Counting every line in the entries below where the word "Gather" occurs, report how many there are. Give only that number.

Data for this exercise:
══════

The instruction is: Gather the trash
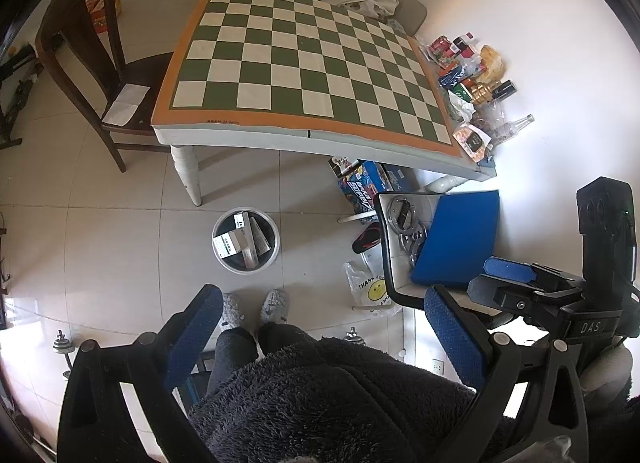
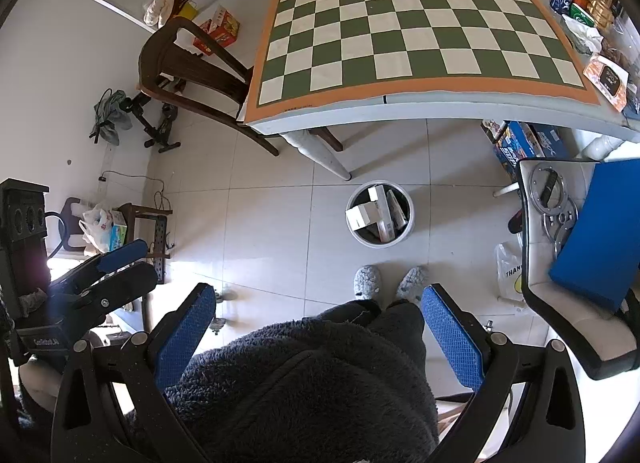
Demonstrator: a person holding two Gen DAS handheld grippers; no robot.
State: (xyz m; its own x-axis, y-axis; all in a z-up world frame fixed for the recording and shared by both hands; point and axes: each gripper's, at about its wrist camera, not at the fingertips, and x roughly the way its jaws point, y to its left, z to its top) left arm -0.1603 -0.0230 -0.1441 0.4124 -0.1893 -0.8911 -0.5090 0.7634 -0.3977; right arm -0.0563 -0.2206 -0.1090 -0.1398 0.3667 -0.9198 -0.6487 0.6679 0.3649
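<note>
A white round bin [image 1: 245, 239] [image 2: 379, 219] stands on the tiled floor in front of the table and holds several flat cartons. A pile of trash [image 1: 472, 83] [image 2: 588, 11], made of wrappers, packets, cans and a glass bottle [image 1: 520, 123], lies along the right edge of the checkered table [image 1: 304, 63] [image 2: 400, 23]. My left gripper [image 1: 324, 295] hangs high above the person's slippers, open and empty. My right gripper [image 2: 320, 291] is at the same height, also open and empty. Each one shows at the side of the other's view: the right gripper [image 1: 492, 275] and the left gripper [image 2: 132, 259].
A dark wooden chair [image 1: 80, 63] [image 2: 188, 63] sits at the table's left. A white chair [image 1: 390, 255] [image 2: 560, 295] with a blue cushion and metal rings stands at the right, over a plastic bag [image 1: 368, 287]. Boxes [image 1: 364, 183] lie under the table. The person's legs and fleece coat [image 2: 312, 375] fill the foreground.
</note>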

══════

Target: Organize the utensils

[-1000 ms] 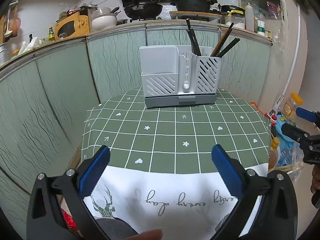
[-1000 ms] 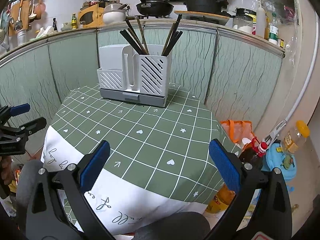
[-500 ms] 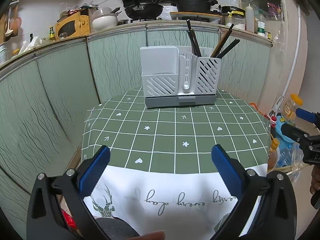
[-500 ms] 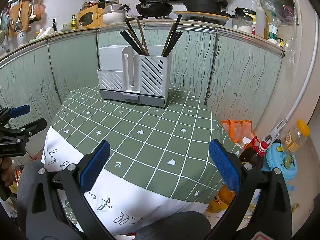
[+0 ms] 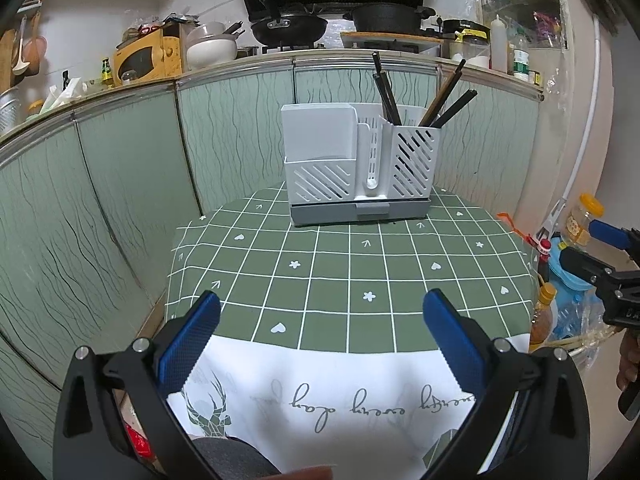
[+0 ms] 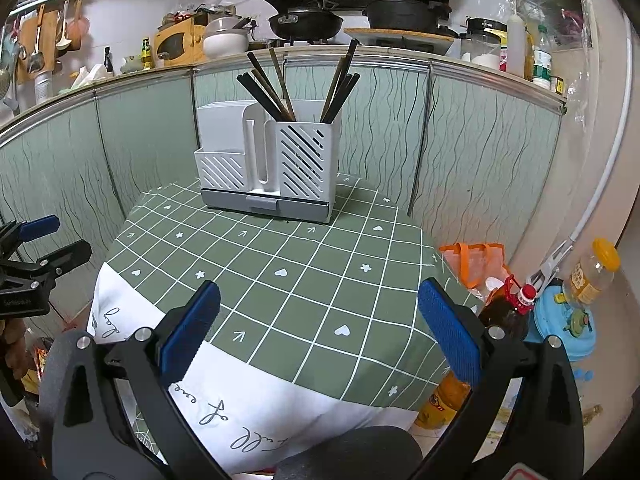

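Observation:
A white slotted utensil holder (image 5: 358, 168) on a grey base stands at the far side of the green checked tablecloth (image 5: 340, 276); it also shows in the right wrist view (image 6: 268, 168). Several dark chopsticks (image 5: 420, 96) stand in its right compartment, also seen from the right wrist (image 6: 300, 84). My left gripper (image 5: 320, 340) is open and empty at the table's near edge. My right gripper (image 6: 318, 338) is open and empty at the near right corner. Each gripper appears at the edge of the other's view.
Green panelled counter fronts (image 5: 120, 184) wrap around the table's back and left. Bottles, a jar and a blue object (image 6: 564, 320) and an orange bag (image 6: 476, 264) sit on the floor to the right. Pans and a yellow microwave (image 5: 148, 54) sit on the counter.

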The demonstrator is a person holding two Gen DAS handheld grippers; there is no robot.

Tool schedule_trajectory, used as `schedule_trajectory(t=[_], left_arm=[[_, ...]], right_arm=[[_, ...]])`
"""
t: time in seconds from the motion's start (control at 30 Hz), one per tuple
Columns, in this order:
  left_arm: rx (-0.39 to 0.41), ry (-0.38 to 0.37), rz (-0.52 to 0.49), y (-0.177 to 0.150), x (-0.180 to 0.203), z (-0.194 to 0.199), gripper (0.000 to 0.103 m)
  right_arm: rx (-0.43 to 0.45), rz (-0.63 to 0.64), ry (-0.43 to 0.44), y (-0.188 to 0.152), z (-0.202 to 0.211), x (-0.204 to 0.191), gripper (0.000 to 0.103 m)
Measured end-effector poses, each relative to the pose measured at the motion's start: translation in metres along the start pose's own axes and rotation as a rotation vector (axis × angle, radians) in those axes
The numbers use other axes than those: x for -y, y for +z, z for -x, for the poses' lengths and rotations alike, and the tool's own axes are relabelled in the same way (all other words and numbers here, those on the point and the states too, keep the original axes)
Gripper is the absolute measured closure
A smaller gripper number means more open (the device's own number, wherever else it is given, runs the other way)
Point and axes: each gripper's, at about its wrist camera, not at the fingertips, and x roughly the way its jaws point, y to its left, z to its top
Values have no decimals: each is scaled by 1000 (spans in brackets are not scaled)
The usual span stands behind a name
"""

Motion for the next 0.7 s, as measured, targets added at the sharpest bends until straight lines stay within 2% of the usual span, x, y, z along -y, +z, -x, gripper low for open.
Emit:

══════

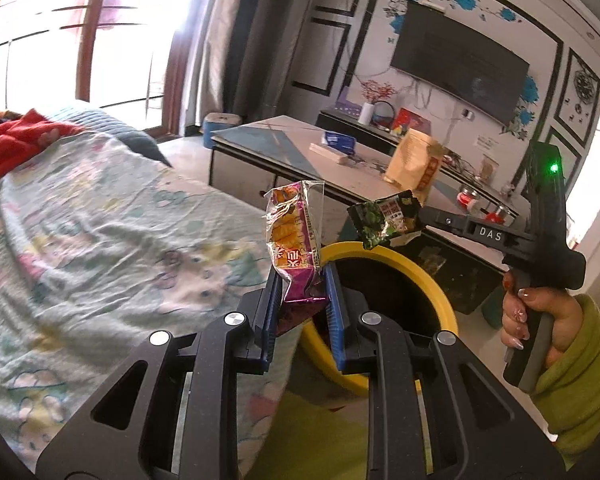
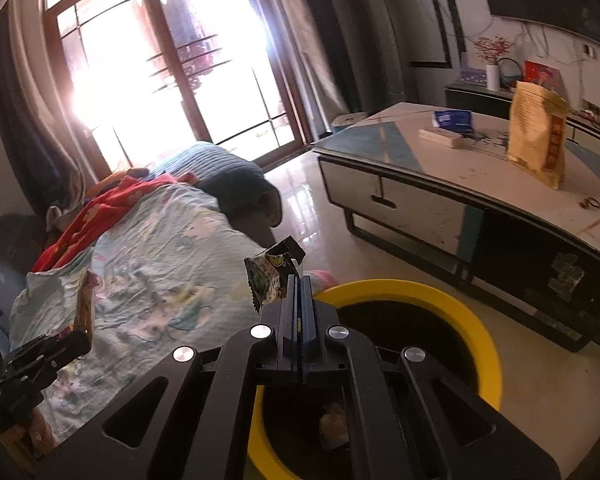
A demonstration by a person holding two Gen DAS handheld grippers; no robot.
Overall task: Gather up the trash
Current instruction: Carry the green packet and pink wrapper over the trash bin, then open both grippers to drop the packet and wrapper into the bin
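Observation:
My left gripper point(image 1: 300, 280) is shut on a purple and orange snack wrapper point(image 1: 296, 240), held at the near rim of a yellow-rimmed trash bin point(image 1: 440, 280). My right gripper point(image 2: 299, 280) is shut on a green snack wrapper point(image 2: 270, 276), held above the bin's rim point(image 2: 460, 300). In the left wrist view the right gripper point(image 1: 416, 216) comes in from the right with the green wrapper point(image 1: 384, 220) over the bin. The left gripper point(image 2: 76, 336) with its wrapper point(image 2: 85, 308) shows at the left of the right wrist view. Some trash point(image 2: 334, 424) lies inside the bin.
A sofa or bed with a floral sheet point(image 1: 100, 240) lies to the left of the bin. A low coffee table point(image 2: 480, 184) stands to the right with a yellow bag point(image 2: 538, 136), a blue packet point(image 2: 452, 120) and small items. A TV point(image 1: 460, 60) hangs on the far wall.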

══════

Answer to the exercise: 2